In cases like this, it is better to bypass all the internals of CellListMap and provide the data to the function that computes pairwise properties directly as a closure. For example:
A vector of particles with uncertainties in their coordinates can be created with:
using CellListMap
using Measurements
using StaticArrays
using LinearAlgebra: norm
x_input = [ SVector{3}(measurement(rand(),0.01*rand()) for i in 1:3) for j in 1:1000 ]1000-element Vector{StaticArraysCore.SVector{3, Measurements.Measurement{Float64}}}:
[0.9764 ± 0.0067, 0.6208 ± 0.0029, 0.2386 ± 0.005]
[0.3477 ± 0.0053, 0.6688 ± 0.0031, 0.3763 ± 0.0066]
[0.2236 ± 0.0053, 0.6856 ± 0.0015, 0.3659 ± 0.0056]
⋮
[0.65181 ± 0.00011, 0.3951 ± 0.0078, 0.1863 ± 0.0044]

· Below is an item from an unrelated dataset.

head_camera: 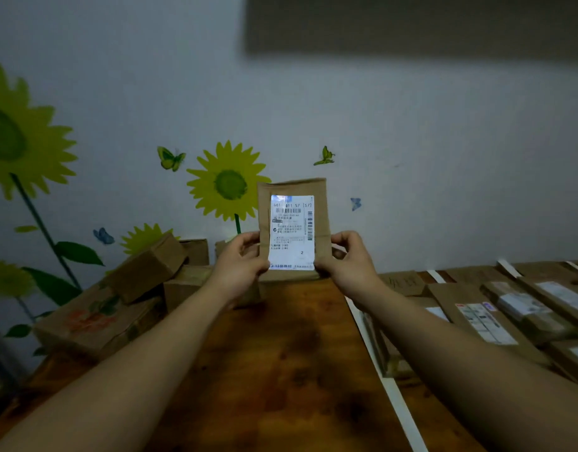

[0.0335 ± 0.0063, 0.6502 ± 0.0063, 0.4474198 ± 6.7e-6]The variables within the CellListMap functions will be stripped from the uncertainties, and the ParticleSystem will be built from these coordinates:
x_strip = [ getproperty.(v,:val) for v in x_input ]1000-element Vector{StaticArraysCore.SVector{3, Float64}}:
[0.9764189671341497, 0.620836977276611, 0.23864680861354182]
[0.34774553366697714, 0.6687895016971056, 0.3763242504742369]
[0.2235575914359884, 0.685594571431364, 0.3659492427810984]
⋮
[0.6518088165679041, 0.3950981395242523, 0.18628429368209154]
[0.033540411268292325, 0.6501861569080413, 0.4474198219993799]sys = ParticleSystem(
positions=x_strip,
unitcell=[1,1,1],
cutoff=0.1,
output=0.0
)ParticleSystem1{default_output_name} of dimension 3, composed of:
Box{CellListMap.OrthorhombicCell, 3}
unit cell matrix = [ 1.0 0.0 0.0; 0.0 1.0 0.0; 0.0 0.0 1.0 ]
cutoff = 0.1
number of computing cells on each dimension = [13, 13, 13]
computing cell sizes = [0.1, 0.1, 0.1] (lcell: 1)
Total number of cells = 2197
CellListMap.CellList{3, Float64}
1000 real particles.
626 cells with real particles.
1710 particles in computing box, including images.
Parallelization auxiliary data set for 10 batch(es).
Type of output variable (default_output_name): Float64This would be result of the sum of distances:
pairwise!((pair, sumd) -> sumd += pair.d, sys)162.77337955635903To compute the same result but propagating the uncertainties, the computation for each pair has to capture the coordinates with uncertainties. To be tread-safe, then, one has to manually guarantee that the sum of squares cannot occur concurrently. Here, then, we introduce a lock:
function sumd_with_uncertainties(sys, x_input)
lk = ReentrantLock()
sumd = measurement(0.,0.)
pairwise!(
(pair, _) -> begin
(; i, j) = pair
x1 = x_input[i]
x2 = CellListMap.wrap_relative_to(x_input[j], x1, sys.unitcell)
@lock lk sumd += norm(x2 - x1)
return 0.0 # not used
end,
sys
)
return sumd
end
sumd_with_uncertainties(sys, x_input)\[162.77 \pm 0.37\]
In the function above, the pair.x and pair.y coordinates, which correspond to the coordinates in x_input[pair.i] and x_input[pair.j], but already wrapped relative to each other, are ignored, because they don't carry the uncertainties. We use only the indexes pair.i and pair.j to recompute the relative position of the particles according to the periodic boundary conditions (using the CellListMap.wrap_relative_to function) and their (squared) distance. Since the x_input array carries the uncertainties, the computation of sumsqr will propagate them.
All these computations should be performed inside the scope of a function for optimal performance. The examples here can be followed by copying and pasting the code into the REPL, but this is not the recommended practice for critical code. The strategy of bypassing the internal computations of CellListMap may be useful for improving performance even if the previous and simpler method is possible.